Assigned task:
Tell how many lines in the data contain the string "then", using a single number as the whole reply.

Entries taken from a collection

[Start of Attachment]

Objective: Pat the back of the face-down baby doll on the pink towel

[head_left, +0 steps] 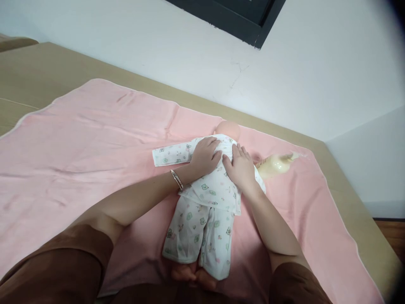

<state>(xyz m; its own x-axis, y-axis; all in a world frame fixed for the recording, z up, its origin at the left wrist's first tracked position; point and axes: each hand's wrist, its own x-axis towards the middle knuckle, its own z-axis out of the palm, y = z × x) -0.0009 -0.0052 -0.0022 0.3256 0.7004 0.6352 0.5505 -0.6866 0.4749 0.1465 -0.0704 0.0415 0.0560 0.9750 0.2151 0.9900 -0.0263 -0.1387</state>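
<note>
A baby doll (207,198) in white printed pyjamas lies on its back on a pink towel (79,143), head (228,128) toward the wall, bare feet (193,274) toward me. My left hand (205,154), with a bangle on the wrist, lies on the doll's chest near the shoulder, fingers curled on the shirt fabric. My right hand (240,166) rests flat on the other side of the chest, fingers together and stretched out. One sleeve (171,155) lies flat and empty to the left. The doll's bare arm (276,162) sticks out to the right.
The towel covers a tan table (34,67) that meets a white wall (190,46) at the back. A dark frame (240,19) hangs on the wall above. The table's right edge drops to a wooden floor (390,232).
</note>
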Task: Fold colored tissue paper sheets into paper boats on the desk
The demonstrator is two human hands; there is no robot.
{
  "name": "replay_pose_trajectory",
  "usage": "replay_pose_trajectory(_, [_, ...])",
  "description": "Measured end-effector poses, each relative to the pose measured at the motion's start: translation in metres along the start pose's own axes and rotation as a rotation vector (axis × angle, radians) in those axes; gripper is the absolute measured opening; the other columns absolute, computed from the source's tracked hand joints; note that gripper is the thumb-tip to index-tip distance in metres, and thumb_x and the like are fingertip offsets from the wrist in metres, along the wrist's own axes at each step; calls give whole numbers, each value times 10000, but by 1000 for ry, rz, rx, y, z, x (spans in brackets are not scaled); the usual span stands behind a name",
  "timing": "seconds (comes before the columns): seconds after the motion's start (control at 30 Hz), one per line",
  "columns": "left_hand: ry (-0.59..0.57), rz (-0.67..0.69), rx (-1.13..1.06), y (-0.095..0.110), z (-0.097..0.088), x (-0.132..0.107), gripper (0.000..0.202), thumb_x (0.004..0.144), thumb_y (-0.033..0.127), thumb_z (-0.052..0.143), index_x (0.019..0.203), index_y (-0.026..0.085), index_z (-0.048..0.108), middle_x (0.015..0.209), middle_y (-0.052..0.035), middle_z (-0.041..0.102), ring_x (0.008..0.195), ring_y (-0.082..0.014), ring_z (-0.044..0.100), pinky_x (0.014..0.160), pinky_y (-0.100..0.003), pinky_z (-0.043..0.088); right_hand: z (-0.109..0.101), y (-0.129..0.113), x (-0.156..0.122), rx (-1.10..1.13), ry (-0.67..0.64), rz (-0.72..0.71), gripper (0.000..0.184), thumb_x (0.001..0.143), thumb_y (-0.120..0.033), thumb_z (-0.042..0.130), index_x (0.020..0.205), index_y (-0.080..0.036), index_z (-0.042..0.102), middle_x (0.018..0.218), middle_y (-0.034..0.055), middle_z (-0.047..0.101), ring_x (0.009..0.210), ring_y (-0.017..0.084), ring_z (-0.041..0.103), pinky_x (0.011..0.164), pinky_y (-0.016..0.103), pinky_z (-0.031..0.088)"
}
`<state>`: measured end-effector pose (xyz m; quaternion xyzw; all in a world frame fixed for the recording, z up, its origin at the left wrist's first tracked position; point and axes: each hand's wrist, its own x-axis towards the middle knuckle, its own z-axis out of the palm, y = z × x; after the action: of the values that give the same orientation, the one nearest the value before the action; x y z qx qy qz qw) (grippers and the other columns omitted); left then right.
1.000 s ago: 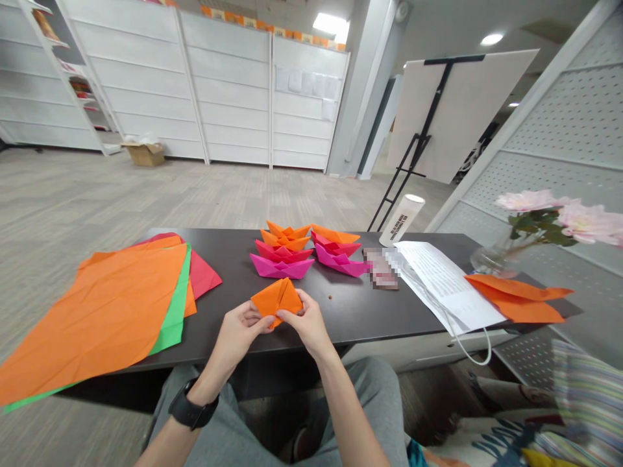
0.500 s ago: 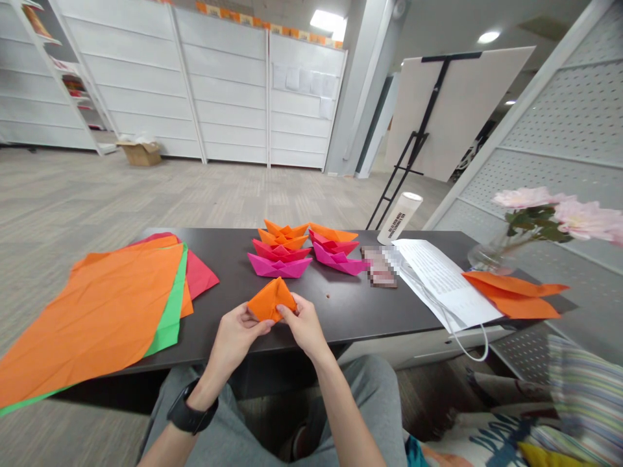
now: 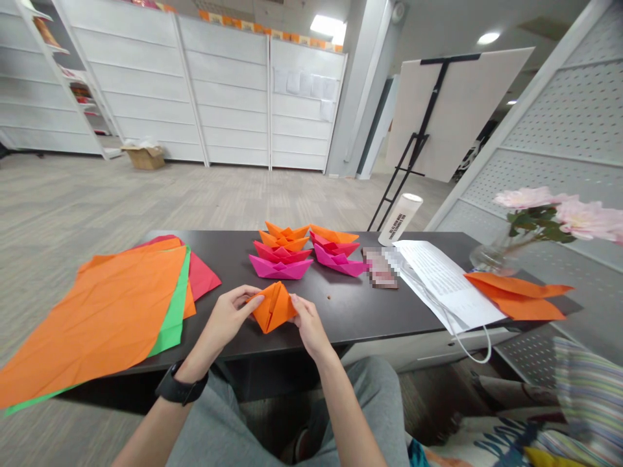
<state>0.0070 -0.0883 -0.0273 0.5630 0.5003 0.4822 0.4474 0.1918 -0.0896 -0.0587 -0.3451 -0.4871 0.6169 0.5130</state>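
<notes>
A folded piece of orange paper (image 3: 273, 307) is held between both hands above the front of the dark table, its middle opening into layered creases. My left hand (image 3: 237, 312) pinches its left corner with thumb and fingers. On the right corner, my right hand (image 3: 306, 320) grips with the thumb in front and the fingers partly hidden. Just beyond stand folded paper boats in two rows: a magenta boat (image 3: 281, 266) nearest on the left, a second magenta boat (image 3: 339, 259) on the right, with red and orange ones behind.
Large sheets of orange paper (image 3: 111, 305) over green and red lie at the left, overhanging the table (image 3: 228, 246). To the right are a printed sheet (image 3: 438, 279) with a cable, a white cylinder (image 3: 402, 219), folded orange paper (image 3: 520, 297) and a vase of pink flowers (image 3: 584, 217).
My left hand has shifted left and up, its thumb now on the paper's upper left edge. The paper has turned and spread into a diamond shape with its centre fold showing.
</notes>
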Motion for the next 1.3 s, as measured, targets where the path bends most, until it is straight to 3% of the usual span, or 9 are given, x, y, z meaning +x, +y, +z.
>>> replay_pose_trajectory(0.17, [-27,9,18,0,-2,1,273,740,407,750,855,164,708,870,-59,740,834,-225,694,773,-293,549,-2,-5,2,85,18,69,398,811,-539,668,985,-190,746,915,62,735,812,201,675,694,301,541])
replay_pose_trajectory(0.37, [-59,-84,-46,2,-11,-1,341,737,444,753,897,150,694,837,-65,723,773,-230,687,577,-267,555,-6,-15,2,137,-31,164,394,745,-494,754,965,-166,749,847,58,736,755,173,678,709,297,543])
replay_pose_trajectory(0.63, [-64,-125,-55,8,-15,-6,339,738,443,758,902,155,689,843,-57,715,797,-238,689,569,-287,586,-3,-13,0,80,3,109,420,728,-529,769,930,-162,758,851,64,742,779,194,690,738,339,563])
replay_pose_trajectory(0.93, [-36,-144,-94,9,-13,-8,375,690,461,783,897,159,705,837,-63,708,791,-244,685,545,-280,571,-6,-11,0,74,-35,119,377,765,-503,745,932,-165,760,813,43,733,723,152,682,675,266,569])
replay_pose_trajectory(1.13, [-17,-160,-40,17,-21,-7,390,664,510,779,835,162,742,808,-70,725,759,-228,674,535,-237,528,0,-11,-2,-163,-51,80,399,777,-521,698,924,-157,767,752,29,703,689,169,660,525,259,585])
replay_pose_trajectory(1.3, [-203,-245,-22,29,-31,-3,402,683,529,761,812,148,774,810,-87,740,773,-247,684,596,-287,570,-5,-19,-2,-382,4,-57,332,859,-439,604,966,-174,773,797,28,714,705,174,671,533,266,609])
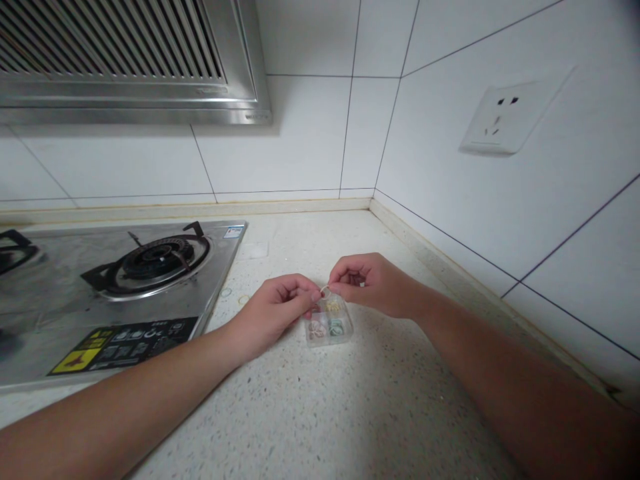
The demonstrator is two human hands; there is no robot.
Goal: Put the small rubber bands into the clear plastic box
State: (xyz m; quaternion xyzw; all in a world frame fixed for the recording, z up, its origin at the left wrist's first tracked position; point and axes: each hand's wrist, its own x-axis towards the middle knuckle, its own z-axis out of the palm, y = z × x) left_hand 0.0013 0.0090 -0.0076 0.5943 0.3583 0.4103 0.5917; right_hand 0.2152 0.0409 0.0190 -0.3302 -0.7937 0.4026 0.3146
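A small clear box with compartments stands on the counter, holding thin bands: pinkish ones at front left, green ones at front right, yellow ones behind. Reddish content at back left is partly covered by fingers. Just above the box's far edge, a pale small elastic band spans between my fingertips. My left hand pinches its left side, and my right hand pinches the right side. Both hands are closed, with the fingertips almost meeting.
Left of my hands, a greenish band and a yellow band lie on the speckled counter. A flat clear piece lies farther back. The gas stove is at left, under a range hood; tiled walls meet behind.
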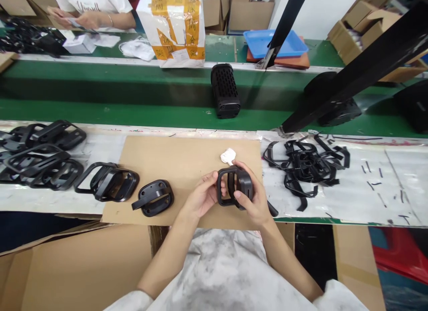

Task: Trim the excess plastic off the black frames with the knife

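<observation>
Both my hands hold one black plastic part with a loop-shaped handle [244, 186] above the cardboard sheet [190, 155]. My left hand [206, 196] pinches the loop's left side between thumb and fingers. Around the thicker right-hand body, my right hand [254, 197] is closed, its thumb on the near face. Just beyond them lies a small crumpled white piece [228, 155]. A dark rod-like thing [272, 209] shows partly beside my right wrist. To the left, a similar black part [156, 198] rests on the cardboard, with another looped part [115, 182] at the sheet's edge.
More black looped parts [43, 155] are heaped at the far left. On the right lies a tangle of black strips [306, 161]. A perforated black cylinder [226, 90] stands on the green surface behind. A black post [347, 75] slants across the right. Another person's hands [78, 19] are across the bench.
</observation>
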Available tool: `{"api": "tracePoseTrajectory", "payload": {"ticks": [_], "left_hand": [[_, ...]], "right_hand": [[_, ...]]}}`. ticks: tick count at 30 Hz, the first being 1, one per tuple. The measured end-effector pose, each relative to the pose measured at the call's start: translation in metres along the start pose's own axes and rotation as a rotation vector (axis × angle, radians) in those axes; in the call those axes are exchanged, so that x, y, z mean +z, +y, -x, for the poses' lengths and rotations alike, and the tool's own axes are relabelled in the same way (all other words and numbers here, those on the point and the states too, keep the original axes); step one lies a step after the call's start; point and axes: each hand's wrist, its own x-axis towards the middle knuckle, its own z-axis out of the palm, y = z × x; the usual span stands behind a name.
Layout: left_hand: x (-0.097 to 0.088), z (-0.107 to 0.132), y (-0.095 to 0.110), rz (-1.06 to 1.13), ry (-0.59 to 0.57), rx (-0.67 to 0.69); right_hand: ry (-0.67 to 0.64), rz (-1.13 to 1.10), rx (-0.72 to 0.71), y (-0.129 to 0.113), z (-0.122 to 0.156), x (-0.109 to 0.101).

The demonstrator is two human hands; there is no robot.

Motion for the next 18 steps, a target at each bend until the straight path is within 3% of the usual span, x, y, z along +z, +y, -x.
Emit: {"api": "tracePoseTrajectory", "payload": {"ticks": [6,11,15,18], "left_hand": [[0.001,-0.004,-0.001,0.091,0.031,-0.055],[0.004,-0.004,-0.006,0.132,0.057,0.077],[0.008,-0.004,-0.003,-0.07,0.086,0.169],[0.005,0.0,-0.003,-0.239,0.035,0.225]], "right_hand": [[-0.025,-0.035,0.014,0.002,-0.002,0.0],[-0.037,-0.035,0.029,-0.001,-0.003,0.002],[0.006,-0.075,0.051,-0.002,-0.01,0.001],[0.062,-0.05,0.028,0.0,-0.018,-0.002]]}}
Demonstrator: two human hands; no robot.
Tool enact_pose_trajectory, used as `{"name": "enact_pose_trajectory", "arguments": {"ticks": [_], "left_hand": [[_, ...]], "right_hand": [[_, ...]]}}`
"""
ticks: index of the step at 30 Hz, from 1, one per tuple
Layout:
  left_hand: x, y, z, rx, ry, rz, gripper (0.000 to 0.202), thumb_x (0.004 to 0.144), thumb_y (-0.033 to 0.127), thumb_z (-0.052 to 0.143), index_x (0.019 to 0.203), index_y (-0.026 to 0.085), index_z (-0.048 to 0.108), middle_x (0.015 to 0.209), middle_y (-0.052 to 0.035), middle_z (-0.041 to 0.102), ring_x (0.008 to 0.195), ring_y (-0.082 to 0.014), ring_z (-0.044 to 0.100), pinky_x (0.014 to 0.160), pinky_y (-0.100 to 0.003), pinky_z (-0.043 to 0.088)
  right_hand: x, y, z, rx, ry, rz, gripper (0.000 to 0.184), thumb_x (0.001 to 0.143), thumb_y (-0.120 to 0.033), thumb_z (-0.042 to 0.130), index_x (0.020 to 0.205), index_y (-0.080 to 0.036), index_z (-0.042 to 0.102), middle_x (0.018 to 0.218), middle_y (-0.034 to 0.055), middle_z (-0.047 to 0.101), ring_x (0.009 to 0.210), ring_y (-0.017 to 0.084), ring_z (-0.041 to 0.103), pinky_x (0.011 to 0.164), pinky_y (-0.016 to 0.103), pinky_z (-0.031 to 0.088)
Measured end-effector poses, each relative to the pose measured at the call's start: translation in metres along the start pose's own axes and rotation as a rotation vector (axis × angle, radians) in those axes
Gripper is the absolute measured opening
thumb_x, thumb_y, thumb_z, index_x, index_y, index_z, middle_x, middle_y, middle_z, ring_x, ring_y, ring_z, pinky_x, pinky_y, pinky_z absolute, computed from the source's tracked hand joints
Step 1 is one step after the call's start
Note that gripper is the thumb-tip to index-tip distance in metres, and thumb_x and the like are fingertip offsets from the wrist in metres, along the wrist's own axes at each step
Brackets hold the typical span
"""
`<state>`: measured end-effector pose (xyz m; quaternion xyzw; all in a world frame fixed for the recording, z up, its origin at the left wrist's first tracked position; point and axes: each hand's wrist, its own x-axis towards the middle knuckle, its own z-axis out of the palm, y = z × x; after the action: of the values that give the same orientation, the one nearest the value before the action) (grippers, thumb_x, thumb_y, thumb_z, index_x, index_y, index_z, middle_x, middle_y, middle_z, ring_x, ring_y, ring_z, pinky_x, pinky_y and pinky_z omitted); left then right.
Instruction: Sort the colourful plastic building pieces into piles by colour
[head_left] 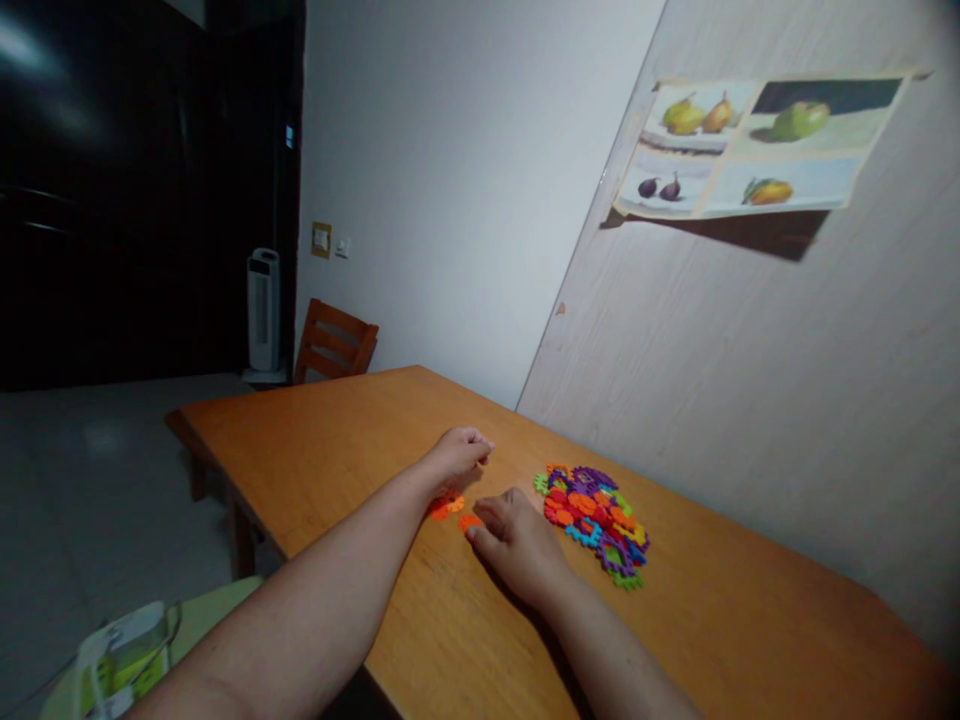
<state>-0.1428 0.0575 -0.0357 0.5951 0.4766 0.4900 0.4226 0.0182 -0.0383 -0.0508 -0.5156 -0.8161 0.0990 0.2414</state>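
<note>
My left hand (459, 455) is closed above the table, left of the pile, its fingertips drawn together. Whatever it may hold is hidden. Just below its wrist lie orange flower-shaped gear pieces (448, 504), partly covered by my forearm. My right hand (517, 540) is closed nearer to me, thumb and fingers around the edge of an orange toy gear (469, 522). To the right of that hand spreads a pile of plastic toy gears (589, 507) in purple, red, orange, blue, green and yellow, overlapping one another.
The wooden table (337, 430) runs along a wall bearing a fruit poster (750, 150). A wooden chair (335, 340) stands at the far end, with a white tower heater (263, 312) behind it. At lower left, a white-and-green object (124, 660) rests on a green seat (214, 610).
</note>
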Motion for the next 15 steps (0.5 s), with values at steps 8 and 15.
{"name": "enact_pose_trajectory", "arguments": {"ticks": [8,15], "left_hand": [[0.002,-0.004,0.001,-0.012,-0.007,-0.001,0.023,0.078,0.035,0.063,0.067,0.017,0.055,0.061,0.0008,0.056,0.053,-0.0103,0.045,0.056,-0.023,0.035],[0.001,0.000,-0.001,0.046,0.032,0.014,0.023,0.080,0.036,0.061,0.067,0.017,0.056,0.062,-0.0001,0.058,0.055,-0.0112,0.047,0.055,-0.023,0.034]], "right_hand": [[0.000,0.000,-0.003,-0.131,-0.025,-0.031,0.030,0.098,-0.035,0.049,0.086,-0.022,0.073,0.089,0.0054,0.065,0.086,0.017,0.060,0.072,0.027,0.036],[0.008,0.046,-0.022,-0.117,0.436,0.264,0.030,0.096,-0.038,0.045,0.079,-0.021,0.062,0.082,0.0054,0.064,0.079,0.019,0.057,0.070,0.029,0.036]]}}
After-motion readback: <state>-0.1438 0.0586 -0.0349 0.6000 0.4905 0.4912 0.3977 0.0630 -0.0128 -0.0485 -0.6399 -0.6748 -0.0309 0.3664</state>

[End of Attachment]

Written response:
2